Task description:
Take every line from the records below that includes the word "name".

Records for this task:

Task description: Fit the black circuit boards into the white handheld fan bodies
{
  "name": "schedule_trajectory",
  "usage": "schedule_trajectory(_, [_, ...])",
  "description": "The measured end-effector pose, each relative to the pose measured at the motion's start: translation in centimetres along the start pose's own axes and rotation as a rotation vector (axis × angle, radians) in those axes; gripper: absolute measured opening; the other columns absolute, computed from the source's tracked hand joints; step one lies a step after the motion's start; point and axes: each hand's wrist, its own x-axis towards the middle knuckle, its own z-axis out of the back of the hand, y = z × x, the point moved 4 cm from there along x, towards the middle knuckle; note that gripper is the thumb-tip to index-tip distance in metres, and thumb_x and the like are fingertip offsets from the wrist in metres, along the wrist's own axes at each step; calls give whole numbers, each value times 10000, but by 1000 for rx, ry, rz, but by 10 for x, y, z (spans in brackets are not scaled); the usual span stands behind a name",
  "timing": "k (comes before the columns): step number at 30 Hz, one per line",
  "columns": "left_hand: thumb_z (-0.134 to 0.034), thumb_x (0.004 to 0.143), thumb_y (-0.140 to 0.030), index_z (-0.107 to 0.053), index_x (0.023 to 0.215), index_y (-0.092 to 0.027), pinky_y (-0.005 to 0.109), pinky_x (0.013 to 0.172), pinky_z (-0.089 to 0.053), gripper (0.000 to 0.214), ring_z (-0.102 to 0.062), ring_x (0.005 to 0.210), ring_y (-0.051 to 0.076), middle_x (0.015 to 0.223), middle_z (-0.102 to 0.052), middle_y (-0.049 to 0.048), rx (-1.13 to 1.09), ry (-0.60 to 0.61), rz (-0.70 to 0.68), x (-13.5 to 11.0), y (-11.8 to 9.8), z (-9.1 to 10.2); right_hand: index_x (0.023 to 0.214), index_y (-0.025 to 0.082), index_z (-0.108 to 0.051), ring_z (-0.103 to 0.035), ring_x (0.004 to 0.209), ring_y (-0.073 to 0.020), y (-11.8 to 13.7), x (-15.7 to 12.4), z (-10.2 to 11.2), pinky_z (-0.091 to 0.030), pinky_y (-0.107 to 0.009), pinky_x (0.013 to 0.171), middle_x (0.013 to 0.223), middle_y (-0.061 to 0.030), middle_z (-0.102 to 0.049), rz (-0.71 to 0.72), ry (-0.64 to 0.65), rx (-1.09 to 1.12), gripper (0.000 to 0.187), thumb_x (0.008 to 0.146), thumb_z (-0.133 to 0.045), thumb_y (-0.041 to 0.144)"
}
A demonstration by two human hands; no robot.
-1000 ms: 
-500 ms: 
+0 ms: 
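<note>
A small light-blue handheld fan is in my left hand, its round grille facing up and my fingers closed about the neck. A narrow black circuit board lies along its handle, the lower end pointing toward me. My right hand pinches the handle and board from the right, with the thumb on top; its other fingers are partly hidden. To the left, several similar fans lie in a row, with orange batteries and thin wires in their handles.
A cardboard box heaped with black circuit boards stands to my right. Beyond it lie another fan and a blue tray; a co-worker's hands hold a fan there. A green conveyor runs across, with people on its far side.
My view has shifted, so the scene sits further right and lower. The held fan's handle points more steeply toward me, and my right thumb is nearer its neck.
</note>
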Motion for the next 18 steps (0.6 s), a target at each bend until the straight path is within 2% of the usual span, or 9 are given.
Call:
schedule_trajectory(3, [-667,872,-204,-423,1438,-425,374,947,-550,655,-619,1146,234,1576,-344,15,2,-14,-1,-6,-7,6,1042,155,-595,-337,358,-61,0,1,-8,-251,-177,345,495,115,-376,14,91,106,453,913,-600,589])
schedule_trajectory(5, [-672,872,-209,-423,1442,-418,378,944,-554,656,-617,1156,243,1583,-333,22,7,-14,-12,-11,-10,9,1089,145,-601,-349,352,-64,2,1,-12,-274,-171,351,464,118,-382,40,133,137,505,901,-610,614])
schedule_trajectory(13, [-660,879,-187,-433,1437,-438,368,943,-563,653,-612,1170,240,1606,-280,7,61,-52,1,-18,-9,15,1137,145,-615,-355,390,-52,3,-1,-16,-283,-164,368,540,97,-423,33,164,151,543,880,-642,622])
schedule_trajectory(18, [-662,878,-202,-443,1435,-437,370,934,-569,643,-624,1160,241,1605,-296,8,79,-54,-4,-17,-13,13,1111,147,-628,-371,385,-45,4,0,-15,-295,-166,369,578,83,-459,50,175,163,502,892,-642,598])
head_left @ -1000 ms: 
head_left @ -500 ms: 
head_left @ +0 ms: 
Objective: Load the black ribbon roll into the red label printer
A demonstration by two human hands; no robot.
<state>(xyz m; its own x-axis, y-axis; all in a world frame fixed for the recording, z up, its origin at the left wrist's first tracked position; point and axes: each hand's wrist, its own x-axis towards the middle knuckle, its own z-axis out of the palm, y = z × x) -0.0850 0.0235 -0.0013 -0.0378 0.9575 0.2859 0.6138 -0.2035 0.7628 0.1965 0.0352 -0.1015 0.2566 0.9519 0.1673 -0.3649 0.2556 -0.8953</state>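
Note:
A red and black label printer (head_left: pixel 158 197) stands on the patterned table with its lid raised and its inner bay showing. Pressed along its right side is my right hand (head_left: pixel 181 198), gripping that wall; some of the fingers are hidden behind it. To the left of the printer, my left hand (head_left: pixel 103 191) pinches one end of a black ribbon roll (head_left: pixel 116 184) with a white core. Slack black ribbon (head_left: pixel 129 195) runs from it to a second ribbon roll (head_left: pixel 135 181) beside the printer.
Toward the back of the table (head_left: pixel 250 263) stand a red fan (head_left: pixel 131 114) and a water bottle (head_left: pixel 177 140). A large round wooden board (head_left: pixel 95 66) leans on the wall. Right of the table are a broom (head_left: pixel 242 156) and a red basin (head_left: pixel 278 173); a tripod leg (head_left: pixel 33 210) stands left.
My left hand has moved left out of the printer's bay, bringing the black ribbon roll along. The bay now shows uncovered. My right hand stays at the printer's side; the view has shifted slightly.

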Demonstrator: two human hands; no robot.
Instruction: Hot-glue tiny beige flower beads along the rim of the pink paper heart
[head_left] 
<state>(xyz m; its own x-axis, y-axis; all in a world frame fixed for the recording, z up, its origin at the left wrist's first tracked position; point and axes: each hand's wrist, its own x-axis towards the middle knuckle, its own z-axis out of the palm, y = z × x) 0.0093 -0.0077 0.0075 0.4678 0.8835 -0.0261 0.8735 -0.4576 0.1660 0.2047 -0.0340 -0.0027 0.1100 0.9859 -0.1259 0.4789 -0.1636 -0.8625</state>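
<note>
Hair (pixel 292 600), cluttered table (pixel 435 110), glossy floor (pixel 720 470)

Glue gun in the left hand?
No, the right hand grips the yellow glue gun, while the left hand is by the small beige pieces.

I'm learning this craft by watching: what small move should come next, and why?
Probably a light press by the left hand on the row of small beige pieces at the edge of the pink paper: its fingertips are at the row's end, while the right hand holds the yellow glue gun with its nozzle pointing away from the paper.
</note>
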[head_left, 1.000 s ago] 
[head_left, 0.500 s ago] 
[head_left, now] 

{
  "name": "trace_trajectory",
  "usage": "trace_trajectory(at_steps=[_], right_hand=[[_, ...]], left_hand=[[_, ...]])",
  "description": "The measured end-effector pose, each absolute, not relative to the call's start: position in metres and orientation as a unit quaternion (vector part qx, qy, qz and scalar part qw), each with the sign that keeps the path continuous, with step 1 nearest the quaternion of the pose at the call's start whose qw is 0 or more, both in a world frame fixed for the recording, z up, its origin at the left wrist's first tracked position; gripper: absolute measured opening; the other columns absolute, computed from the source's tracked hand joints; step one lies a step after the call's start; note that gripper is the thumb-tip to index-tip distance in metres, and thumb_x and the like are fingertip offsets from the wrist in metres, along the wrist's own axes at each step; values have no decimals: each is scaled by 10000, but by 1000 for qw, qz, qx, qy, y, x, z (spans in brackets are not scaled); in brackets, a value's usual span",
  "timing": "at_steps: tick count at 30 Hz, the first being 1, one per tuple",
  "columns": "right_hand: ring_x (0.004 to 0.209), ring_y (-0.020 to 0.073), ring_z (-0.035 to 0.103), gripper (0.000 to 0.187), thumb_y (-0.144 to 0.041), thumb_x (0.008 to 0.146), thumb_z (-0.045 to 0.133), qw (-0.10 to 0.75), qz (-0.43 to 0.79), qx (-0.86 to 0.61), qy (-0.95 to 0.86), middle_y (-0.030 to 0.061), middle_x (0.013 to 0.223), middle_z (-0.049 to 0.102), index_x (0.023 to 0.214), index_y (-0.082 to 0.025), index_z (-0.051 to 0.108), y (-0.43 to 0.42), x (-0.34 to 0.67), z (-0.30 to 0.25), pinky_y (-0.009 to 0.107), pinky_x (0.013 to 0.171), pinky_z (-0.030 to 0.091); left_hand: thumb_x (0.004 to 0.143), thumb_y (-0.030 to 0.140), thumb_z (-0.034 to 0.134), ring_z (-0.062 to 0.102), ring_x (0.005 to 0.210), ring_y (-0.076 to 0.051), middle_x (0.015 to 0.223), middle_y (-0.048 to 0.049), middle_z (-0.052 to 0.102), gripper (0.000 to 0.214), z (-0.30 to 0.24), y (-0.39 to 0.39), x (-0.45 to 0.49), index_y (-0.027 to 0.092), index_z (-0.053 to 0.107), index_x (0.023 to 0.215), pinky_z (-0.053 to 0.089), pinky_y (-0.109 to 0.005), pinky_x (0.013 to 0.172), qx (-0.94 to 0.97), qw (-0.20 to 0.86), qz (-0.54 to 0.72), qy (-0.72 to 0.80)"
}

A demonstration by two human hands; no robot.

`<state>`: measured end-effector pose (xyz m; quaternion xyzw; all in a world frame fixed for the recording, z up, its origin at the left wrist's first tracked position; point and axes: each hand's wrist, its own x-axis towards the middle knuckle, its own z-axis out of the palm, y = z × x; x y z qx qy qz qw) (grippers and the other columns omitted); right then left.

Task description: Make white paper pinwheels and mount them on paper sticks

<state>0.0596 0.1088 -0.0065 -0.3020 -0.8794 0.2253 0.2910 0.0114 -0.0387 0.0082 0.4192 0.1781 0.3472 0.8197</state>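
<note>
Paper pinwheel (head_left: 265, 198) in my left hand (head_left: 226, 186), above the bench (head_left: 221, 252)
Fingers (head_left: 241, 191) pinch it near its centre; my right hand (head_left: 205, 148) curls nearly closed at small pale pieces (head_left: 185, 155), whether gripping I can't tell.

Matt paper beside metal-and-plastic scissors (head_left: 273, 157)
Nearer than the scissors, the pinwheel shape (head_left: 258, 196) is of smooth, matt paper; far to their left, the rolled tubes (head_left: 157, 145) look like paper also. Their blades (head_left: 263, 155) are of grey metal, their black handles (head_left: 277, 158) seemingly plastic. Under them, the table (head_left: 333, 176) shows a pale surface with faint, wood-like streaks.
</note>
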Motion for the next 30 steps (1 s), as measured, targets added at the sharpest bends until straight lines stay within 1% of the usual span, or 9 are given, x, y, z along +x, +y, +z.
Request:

Completed exercise:
  "name": "schedule_trajectory",
  "description": "The measured end-effector pose, each relative to the pose measured at the motion's start: translation in centimetres along the start pose's own axes and rotation as a rotation vector (axis × angle, radians) in those axes; gripper: absolute measured opening; the other columns absolute, computed from the source's tracked hand joints; step one lies a step after the motion's start; point and axes: each hand's wrist, its own x-axis towards the middle knuckle, its own z-axis out of the back of the hand, y = z × x, the point moved 4 cm from there along x, towards the middle knuckle; note that gripper is the thumb-tip to index-tip distance in metres, and thumb_x and the like are fingertip offsets from the wrist in metres, along the wrist's own axes at each step; calls give whole numbers, each value times 10000, but by 1000 for rx, ry, rz, but by 10 for x, y, z (spans in brackets are not scaled); the usual span stands behind a name",
  "name": "trace_trajectory",

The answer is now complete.